@Muttly
We had a Spanish person, A Russian person who spoke fluent German as well and a French person at a party one night and they were comparing masculine, feminine nouns and the vast majority were the same in all of the languages so Louis the whatsit was pretty busy back in the day.
Not my experience, and I speak three of those languages.
Gender in a language is a category. If you have 3 (he, she, it in English or он, она, оно in Russian) then everything in the language has to fit in one of those 3.
It's similar to number (another language category). In English you have singular (one) and plural (more than one). All nouns have to be either or the other. It's the way the language works - you need to "remember" if you are talking about "one" or "more than one" and choose the right word (dog or dogs for example). Because it's your language it's natural and no effort. Other languages have no distinction between singular or plural, or you have to use specific words for 2, 3 and 4.
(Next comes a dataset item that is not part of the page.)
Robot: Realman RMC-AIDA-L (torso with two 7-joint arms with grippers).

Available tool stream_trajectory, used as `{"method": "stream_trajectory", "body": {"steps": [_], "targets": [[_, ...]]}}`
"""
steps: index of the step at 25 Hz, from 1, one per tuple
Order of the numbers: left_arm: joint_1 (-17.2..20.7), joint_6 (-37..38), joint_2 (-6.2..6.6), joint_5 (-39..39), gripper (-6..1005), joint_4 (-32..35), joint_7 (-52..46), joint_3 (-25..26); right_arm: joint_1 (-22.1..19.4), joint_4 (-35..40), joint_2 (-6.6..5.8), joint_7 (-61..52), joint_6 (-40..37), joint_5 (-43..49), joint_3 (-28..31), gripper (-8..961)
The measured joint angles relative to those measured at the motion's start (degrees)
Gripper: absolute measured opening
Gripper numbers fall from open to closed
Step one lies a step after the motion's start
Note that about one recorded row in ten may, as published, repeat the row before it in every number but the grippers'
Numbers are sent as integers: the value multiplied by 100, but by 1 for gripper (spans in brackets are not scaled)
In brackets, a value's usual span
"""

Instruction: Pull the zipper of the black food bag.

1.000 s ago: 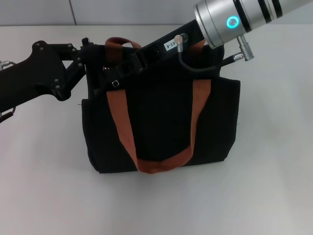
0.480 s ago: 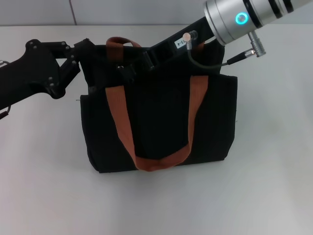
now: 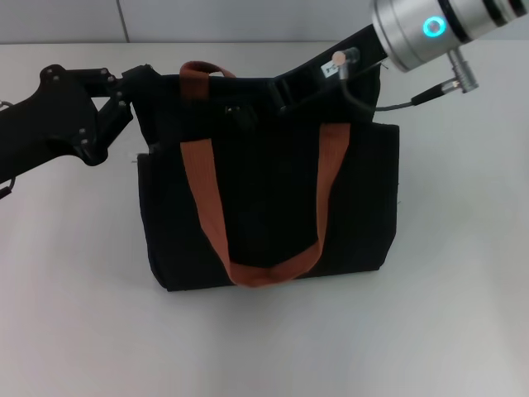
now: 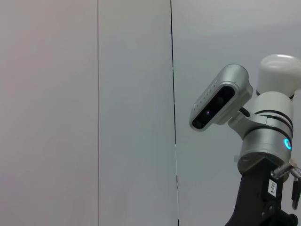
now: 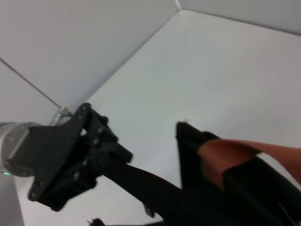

With gender, when the things you are talking about refer to obvious males or females it's simple (Spanish has abogado and abogada for a man-lawyer and a woman-lawyer). But a computer? A hand? A dog? An abstract concept? Not simple. Native Spanish speakers will tell you that words ending in -a are feminine, and anything else is masculine - learners know that's not always the case.
When new words appear (internet, Covid) there's often a period of hesitation between genders. Academies might have an opinion but they don't always have the last word.